Entries supplied =>

----

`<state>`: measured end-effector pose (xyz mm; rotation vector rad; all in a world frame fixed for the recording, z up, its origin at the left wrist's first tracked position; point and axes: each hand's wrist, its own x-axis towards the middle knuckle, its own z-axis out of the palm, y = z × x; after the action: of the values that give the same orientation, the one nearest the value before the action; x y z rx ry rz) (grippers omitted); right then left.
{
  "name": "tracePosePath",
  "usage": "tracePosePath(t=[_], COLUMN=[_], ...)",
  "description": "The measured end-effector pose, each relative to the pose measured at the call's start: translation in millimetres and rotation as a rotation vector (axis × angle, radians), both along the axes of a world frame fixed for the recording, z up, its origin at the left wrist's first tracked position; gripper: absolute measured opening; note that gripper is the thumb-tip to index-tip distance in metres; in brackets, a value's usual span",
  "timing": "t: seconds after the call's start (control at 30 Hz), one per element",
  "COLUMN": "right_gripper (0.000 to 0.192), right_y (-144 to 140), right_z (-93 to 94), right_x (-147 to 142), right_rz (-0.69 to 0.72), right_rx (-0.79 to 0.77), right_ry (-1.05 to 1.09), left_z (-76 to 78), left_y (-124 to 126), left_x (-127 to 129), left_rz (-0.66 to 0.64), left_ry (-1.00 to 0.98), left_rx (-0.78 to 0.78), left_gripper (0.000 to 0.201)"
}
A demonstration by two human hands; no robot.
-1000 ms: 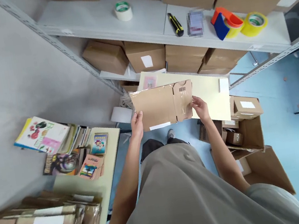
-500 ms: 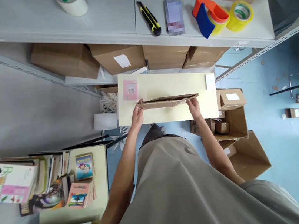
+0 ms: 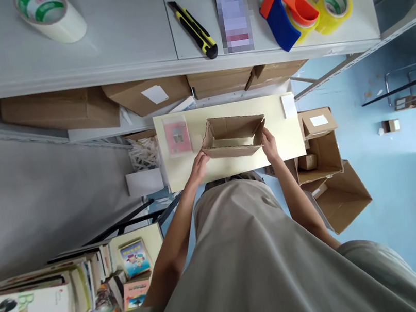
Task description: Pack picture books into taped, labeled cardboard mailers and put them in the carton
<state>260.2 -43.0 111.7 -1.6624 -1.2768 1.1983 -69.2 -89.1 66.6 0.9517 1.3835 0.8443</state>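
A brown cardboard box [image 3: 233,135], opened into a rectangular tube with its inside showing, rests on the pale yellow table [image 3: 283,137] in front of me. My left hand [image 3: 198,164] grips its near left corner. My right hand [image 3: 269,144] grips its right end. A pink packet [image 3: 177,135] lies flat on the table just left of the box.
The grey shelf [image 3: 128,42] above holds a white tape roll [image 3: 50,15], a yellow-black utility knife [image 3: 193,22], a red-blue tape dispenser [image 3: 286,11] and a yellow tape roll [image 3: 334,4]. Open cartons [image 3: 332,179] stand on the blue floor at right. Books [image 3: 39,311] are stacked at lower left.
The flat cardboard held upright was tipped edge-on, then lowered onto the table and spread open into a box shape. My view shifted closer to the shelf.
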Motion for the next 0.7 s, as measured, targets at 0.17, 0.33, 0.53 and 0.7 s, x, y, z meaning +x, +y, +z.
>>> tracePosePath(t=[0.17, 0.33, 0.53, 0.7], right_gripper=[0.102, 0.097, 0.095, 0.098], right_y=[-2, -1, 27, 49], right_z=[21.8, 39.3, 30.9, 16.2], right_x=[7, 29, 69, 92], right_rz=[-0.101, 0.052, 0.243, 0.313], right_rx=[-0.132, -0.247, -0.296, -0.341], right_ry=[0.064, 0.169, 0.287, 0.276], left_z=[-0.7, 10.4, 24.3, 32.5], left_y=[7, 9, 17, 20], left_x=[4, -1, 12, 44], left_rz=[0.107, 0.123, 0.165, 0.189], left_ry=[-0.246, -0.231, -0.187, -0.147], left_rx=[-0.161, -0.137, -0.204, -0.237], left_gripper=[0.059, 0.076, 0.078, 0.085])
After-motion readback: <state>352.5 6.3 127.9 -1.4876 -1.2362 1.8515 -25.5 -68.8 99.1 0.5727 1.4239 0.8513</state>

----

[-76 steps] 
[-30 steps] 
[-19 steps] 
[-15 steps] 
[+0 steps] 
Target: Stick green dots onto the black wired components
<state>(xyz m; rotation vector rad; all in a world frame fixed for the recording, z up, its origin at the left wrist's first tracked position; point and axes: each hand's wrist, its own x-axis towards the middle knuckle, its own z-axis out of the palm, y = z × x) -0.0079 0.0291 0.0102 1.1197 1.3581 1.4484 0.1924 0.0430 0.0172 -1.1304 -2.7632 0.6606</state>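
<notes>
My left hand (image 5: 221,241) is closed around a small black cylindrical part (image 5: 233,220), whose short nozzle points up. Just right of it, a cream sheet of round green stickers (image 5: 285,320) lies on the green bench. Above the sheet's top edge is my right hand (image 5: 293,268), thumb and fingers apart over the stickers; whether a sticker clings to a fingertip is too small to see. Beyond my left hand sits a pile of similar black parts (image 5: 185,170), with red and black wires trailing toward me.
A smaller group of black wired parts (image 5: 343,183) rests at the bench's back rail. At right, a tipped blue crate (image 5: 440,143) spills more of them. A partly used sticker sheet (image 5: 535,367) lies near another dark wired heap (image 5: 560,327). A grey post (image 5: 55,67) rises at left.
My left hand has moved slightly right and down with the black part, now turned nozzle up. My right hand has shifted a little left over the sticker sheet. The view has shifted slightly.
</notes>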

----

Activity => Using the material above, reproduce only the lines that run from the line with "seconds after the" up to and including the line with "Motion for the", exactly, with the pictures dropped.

Reply to the task =>
  "timing": "t: seconds after the call's start (control at 30 Hz), one per element",
  "COLUMN": "right_gripper (0.000 to 0.192), right_y (-144 to 140), right_z (-93 to 94), right_x (-147 to 142), right_rz (-0.69 to 0.72), right_rx (-0.79 to 0.77), right_ry (-1.05 to 1.09), left_z (-76 to 78), left_y (-124 to 126), left_x (-127 to 129), left_rz (-0.66 to 0.64), left_ry (-1.00 to 0.98), left_rx (-0.78 to 0.78), left_gripper (0.000 to 0.201)"
}
A demonstration by two human hands; no robot.
-1000 ms: 
-500 ms: 
+0 ms: 
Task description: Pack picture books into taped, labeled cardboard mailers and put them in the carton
<state>260.2 -43.0 111.7 -1.6624 -1.2768 1.1983 -69.2 -89.1 66.6 0.9517 1.3835 0.8443</state>
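A brown cardboard box [image 3: 233,135], opened into a rectangular tube with its inside showing, rests on the pale yellow table [image 3: 283,137] in front of me. My left hand [image 3: 198,164] grips its near left corner. My right hand [image 3: 269,144] grips its right end. A pink packet [image 3: 177,135] lies flat on the table just left of the box.
The grey shelf [image 3: 128,42] above holds a white tape roll [image 3: 50,15], a yellow-black utility knife [image 3: 193,22], a red-blue tape dispenser [image 3: 286,11] and a yellow tape roll [image 3: 334,4]. Open cartons [image 3: 332,179] stand on the blue floor at right. Books [image 3: 39,311] are stacked at lower left.
The flat cardboard held upright was tipped edge-on, then lowered onto the table and spread open into a box shape. My view shifted closer to the shelf.
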Motion for the next 0.7 s, as measured, targets at 0.17, 0.33, 0.53 and 0.7 s, x, y, z meaning +x, +y, +z.

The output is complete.